RIL : Rapid Image Processing SOT: Speed Of Thought
MPOR: Manditory Point Of Repetition
AAC: Attracts Asshole Critics who can produce no evidence to the contray either with ot without the quaifications they state is required of my evidence.


This is your brain
This is your brain after my theory:food-smil

It just works Napoleon, you don't even know.

Don't most people call this Deja Vu?

Say hi to Captain Kirk for me........

You give no theory.
I will listen to you when you publish your studies, with accompanying pages of equations and mathematical functions.

Until then you can string things together and call them 'proof' as much as you want.

Pun intended?

again this guy is smoking crack! lol

STP, STOP, I just figured something, it's all wrong, OMG, it's all WRONG !!!

Demonstration:
The coefficients of the power series solutions of certain non-linear
differential equations are generated by convolutions of the preceeding
coefficients. One example is the differential equation

x x'' + a (x')^2 = b (1)

Among the solutions of this equation (with appropriate choices of a,b)
are exp(t), sin(t), cos(t), (A+Bt)^n, A+Bt+Ct^2, and sqrt(A+Bt+Ct^2).
This last function represents the separation between any two objects
in unaccelerated motion. Other solutions include the cycloid relation
for (non-rotating) gravitational free-fall, and the radial distance
of a mass from a central point about which it revolves with constant
angular velocity and radial freedom.

The power series solution of equation (1) can be written

x(t) = c[0] + c[1] t + c[2] t^2 + c[3] t^3 + ...

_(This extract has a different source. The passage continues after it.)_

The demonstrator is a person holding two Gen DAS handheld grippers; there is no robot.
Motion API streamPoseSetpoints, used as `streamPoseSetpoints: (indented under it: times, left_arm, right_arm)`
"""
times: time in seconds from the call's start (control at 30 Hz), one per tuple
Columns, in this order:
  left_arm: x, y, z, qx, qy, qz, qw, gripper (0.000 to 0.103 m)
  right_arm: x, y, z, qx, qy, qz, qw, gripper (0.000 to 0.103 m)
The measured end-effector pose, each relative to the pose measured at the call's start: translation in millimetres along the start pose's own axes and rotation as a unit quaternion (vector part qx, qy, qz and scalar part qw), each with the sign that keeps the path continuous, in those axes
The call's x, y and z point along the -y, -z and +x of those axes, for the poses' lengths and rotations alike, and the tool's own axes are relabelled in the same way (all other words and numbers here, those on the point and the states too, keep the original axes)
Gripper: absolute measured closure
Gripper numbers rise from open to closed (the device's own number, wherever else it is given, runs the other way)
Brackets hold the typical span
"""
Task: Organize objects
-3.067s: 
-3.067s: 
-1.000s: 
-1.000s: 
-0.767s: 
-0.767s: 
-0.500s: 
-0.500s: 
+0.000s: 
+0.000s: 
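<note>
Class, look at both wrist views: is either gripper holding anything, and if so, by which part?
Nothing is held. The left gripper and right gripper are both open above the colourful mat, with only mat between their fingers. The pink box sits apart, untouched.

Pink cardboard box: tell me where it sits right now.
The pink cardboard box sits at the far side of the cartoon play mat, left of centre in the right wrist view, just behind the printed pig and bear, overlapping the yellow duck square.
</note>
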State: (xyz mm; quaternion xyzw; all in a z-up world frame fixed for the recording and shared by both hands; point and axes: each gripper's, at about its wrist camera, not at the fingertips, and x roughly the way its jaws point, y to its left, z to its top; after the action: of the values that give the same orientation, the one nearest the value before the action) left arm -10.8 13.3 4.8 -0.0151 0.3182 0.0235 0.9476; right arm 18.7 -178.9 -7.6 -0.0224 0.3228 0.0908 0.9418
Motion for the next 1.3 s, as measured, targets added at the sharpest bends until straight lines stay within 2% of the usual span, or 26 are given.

where the coefficients c[i] satisfy the convolutions

n / b if n = 2
SUM A(k,n-k) c[k] c[n-k] = (
k=0 \ 0 if n > 2

with
A(k,j) = (a-1) j (k-j) + k(k-1)/2

Any choice of c[0], c[1], c[2], and c[3], with c[1]c[2] not zero,
determines the values of a,b and therefore all the remaining
coefficients. There are many interesting things about these sequences
of c[k] values. Focusing on just the sequences with |c[k]| = 1,
k=0,1,2,3, there are obviously 16 possible choices, but only 8 up to
a simple sign change. These 8 can be arranged as four groups of 2:

k I II III IV
--- -------- ---------- --------- ---------
0 1 1 -1 1 1 1 1 1
1 1 -1 1 1 1 -1 1 -1
2 1 1 1 -1 -1 -1 1 1
3 -1 1 1 1 -1 1 1 -1
4 1/2 1/2 3/2 -3/2 0 0 1 1
5 1/2 -1/2 5/2 5/2 4/5 -4/5 1 -1
6 -3/2 -3/2 9/2 -9/2 2/5 2/5 1 1
7 3/2 -3/2 19/2 19/2 -2/5 2/5 1 -1
8 3/8 3/8 133/8 -133/8 -1/2 -1/2 1 1
9 -29/8 29/8 267/8 267/8 1/30 -1/30 1 -1
etc

Yhe coefficients in each group differ only in sign. The coefficients
in groups I and II diverge, and those in group IV are all units. Only
the group III sequences converge. Interestingly, these coefficients
are given very closely by

c[k-1] = 2 exp(ku) sin(kw)

for k>2, where
u = -0.145370157...

/ 1.877672951... for III(a)
w = (
\ 1.263919649... for III(b)

Notice that the two possible values of w sum to 3.1415926...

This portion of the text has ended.